DESCRIPTION OF THE TASK: Leave every image out, and print the remaining lines below exactly.

GIVEN DATA:
################
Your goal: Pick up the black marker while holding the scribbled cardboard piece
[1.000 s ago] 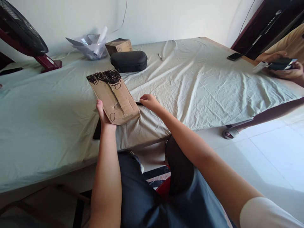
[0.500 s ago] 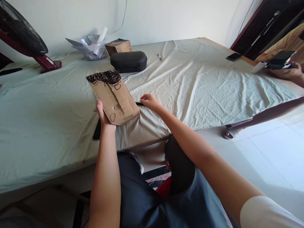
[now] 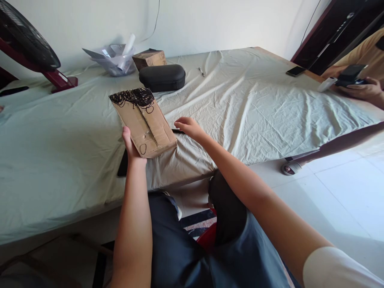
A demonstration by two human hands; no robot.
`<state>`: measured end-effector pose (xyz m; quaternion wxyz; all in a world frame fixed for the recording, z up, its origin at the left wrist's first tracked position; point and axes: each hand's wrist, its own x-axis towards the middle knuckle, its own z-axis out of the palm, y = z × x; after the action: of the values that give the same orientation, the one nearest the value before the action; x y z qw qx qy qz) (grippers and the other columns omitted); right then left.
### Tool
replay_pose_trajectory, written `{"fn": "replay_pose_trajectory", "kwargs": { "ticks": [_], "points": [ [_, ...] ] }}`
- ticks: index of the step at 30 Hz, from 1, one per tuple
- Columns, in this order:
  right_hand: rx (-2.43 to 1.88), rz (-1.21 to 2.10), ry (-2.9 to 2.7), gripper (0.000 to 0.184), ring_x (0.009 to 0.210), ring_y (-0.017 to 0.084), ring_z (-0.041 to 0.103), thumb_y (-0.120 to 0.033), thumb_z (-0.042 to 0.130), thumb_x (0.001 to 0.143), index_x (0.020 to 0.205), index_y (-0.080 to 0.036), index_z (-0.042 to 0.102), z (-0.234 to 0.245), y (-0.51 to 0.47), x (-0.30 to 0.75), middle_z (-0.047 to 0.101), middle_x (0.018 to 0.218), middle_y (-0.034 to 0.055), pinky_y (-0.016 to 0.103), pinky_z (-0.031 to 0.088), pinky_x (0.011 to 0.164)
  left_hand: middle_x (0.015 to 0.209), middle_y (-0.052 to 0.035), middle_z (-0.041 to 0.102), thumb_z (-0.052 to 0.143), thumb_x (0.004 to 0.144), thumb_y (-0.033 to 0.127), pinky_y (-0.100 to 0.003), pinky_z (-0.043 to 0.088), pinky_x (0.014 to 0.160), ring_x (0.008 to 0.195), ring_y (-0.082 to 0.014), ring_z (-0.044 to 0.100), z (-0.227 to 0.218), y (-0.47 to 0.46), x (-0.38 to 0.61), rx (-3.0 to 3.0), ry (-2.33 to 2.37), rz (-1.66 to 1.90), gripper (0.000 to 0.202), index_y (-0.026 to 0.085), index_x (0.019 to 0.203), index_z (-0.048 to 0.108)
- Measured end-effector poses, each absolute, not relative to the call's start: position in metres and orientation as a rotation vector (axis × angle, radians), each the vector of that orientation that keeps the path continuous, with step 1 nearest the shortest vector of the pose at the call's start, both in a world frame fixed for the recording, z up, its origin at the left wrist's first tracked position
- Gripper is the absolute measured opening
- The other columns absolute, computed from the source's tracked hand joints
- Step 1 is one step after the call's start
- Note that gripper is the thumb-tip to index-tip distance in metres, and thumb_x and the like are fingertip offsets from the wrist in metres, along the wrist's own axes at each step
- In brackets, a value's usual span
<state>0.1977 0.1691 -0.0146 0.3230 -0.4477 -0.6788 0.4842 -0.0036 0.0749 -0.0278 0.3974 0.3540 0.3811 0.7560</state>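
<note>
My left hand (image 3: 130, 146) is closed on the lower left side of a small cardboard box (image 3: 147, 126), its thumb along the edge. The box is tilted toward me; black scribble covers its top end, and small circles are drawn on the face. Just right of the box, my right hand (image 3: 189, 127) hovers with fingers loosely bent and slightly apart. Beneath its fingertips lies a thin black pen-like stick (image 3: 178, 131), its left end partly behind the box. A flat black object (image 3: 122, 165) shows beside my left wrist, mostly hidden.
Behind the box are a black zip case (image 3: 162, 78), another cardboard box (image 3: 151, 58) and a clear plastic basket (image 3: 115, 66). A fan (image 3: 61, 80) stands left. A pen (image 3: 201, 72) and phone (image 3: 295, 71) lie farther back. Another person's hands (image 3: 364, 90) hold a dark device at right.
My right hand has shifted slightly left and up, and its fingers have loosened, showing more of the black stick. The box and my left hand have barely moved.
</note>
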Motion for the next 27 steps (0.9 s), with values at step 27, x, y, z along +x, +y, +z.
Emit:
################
YOUR RESPONSE:
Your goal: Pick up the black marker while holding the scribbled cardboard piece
[1.000 s ago] 
[0.500 s ago] 
[now] 
A demonstration by two human hands; no robot.
`<state>`: measured end-effector pose (xyz m; quaternion wxyz; all in a world frame fixed for the recording, z up, its origin at the left wrist's first tracked position; point and axes: each hand's wrist, its own x-axis towards the middle knuckle, its own z-axis out of the palm, y = z × x; after the action: of the values that give the same orientation, the one nearest the value before the action; x y z qw qx qy qz) (grippers and the other columns omitted); right then left.
### Tool
replay_pose_trajectory, written `{"fn": "replay_pose_trajectory", "kwargs": { "ticks": [_], "points": [ [_, ...] ] }}`
- ticks: index of the step at 30 Hz, from 1, one per tuple
- Columns, in this order:
  right_hand: rx (-2.43 to 1.88), rz (-1.21 to 2.10), ry (-2.9 to 2.7), gripper (0.000 to 0.184), ring_x (0.009 to 0.210), ring_y (-0.017 to 0.084), ring_z (-0.041 to 0.103), thumb_y (-0.120 to 0.033), thumb_z (-0.042 to 0.130), thumb_x (0.001 to 0.143), index_x (0.020 to 0.205), index_y (-0.080 to 0.036), index_z (-0.042 to 0.102), z (-0.234 to 0.245), y (-0.51 to 0.47), x (-0.30 to 0.75), middle_z (-0.047 to 0.101), middle_x (0.018 to 0.218), middle_y (-0.034 to 0.055), pinky_y (-0.016 to 0.103), pinky_z (-0.031 to 0.088), pinky_x (0.011 to 0.164)
  left_hand: middle_x (0.015 to 0.209), middle_y (-0.052 to 0.035), middle_z (-0.041 to 0.102), thumb_z (-0.052 to 0.143), thumb_x (0.004 to 0.144), thumb_y (-0.033 to 0.127), pinky_y (-0.100 to 0.003), pinky_z (-0.043 to 0.088), pinky_x (0.014 to 0.160), ring_x (0.008 to 0.195), ring_y (-0.082 to 0.014), ring_z (-0.044 to 0.100), z (-0.227 to 0.218), y (-0.47 to 0.46), x (-0.38 to 0.61), rx (-3.0 to 3.0), ry (-2.33 to 2.37), rz (-1.66 to 1.90), gripper (0.000 to 0.202), index_y (-0.026 to 0.085), index_x (0.019 to 0.203), index_z (-0.048 to 0.108)
- Measured end-effector poses, each absolute, not relative to the call's start: position in metres and orientation as a rotation vector (axis × angle, radians), each the vector of that orientation that keeps the path continuous, with step 1 nearest the shortest vector of the pose at the call's start, both in a world frame fixed for the recording, z up, its origin at the left wrist's first tracked position
- Gripper is the absolute measured opening
- The other columns absolute, computed from the source's tracked hand joints
- Step 1 is one step after the call's start
- Note that gripper is the thumb-tip to index-tip distance in metres, and thumb_x and the like are fingertip offsets from the wrist in metres, along the wrist's own axes at each step
- In brackets, a value's usual span
<state>0.1977 0.1691 -0.0146 0.3230 -0.4477 -0.6788 0.4842 -0.0036 0.0749 -0.0278 0.3974 0.3540 0.3811 0.7560</state>
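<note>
My left hand (image 3: 130, 146) is closed on the lower left side of a small cardboard box (image 3: 147, 126), its thumb along the edge. The box is tilted toward me; black scribble covers its top end, and small circles are drawn on the face. Just right of the box, my right hand (image 3: 189, 127) hovers with fingers loosely bent and slightly apart. Beneath its fingertips lies a thin black pen-like stick (image 3: 178, 131), its left end partly behind the box. A flat black object (image 3: 122, 165) shows beside my left wrist, mostly hidden.
Behind the box are a black zip case (image 3: 162, 78), another cardboard box (image 3: 151, 58) and a clear plastic basket (image 3: 115, 66). A fan (image 3: 61, 80) stands left. A pen (image 3: 201, 72) and phone (image 3: 295, 71) lie farther back. Another person's hands (image 3: 364, 90) hold a dark device at right.
My right hand has shifted slightly left and up, and its fingers have loosened, showing more of the black stick. The box and my left hand have barely moved.
</note>
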Motion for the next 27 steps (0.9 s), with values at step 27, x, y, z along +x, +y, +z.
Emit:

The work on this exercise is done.